Fast and Adaptive Sparse Precision Matrix Estimation in High Dimensions

TL;DR

This paper introduces a novel sparse precision matrix estimation method that is both computationally efficient and adaptively tuned, with proven convergence rates and demonstrated effectiveness on real high-dimensional datasets.

Contribution

A new Sparse Column-wise Inverse Operator method for fast, adaptive sparse precision matrix estimation with theoretical convergence guarantees.

Findings

Achieves fast computation via coordinate descent.

Converges under Frobenius and other matrix norms.

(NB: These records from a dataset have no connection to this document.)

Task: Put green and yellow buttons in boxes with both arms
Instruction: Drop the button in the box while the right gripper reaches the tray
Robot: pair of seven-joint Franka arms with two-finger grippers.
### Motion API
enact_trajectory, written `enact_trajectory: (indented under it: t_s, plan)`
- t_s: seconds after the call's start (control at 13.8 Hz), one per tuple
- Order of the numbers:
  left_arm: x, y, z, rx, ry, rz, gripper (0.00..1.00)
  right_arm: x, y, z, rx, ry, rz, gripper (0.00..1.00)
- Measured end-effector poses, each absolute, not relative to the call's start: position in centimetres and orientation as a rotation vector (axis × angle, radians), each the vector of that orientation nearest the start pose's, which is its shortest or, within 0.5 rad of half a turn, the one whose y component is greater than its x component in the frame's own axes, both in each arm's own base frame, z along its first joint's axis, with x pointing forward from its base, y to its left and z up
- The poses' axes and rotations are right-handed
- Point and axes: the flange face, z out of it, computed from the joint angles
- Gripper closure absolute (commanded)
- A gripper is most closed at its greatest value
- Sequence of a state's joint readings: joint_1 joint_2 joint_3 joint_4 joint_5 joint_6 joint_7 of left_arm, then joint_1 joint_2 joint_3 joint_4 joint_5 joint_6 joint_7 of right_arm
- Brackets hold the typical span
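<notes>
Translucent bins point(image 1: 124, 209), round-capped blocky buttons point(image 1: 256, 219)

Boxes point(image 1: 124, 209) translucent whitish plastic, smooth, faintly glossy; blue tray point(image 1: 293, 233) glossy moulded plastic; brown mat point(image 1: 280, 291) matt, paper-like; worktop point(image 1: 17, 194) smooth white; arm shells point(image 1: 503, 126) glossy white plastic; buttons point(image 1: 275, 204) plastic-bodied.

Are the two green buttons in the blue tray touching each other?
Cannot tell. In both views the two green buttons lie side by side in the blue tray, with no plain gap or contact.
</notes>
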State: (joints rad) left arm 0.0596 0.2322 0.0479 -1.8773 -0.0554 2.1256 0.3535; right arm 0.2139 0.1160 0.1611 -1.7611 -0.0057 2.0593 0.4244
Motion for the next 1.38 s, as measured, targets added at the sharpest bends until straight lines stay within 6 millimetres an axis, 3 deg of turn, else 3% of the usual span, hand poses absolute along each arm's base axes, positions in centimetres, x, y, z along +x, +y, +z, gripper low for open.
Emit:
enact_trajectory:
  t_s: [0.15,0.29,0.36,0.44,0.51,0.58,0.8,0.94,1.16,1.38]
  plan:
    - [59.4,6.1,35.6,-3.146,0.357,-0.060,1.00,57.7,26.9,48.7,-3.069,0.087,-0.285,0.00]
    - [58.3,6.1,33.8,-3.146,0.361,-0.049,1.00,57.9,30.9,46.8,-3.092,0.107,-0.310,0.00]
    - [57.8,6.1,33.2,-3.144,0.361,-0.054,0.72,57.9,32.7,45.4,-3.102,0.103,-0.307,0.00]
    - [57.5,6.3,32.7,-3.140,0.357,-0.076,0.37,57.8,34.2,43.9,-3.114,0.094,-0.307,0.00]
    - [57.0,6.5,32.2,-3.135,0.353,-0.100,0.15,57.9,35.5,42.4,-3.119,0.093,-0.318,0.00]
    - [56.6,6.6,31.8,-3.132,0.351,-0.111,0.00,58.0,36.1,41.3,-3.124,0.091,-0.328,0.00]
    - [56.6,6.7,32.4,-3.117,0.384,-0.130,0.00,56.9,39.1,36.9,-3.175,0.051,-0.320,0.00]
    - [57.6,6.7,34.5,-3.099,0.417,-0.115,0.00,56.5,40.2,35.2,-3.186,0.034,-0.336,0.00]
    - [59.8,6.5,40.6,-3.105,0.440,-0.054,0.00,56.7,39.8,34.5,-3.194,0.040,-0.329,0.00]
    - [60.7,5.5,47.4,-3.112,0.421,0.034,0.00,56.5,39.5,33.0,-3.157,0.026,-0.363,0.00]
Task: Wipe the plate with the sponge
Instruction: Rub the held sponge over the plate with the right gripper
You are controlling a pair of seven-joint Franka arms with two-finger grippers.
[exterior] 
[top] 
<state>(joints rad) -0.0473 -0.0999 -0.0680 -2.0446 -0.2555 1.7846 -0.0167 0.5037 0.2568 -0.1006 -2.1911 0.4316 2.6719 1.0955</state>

Performs well on real high-dimensional datasets.

Abstract

This paper proposes a new method for estimating sparse precision matrices in the high dimensional setting. It has been popular to study fast computation and adaptive procedures for this problem. We propose a novel approach, called Sparse Column-wise Inverse Operator, to address these two issues. We analyze an adaptive procedure based on cross validation, and establish its convergence rate under the Frobenius norm. The convergence rates under other matrix norms are also established. This method also enjoys the advantage of fast computation for large-scale problems, via a coordinate descent algorithm. Numerical merits are illustrated using both simulated and real datasets. In particular, it performs favorably on an HIV brain tissue dataset and an ADHD resting-state fMRI dataset.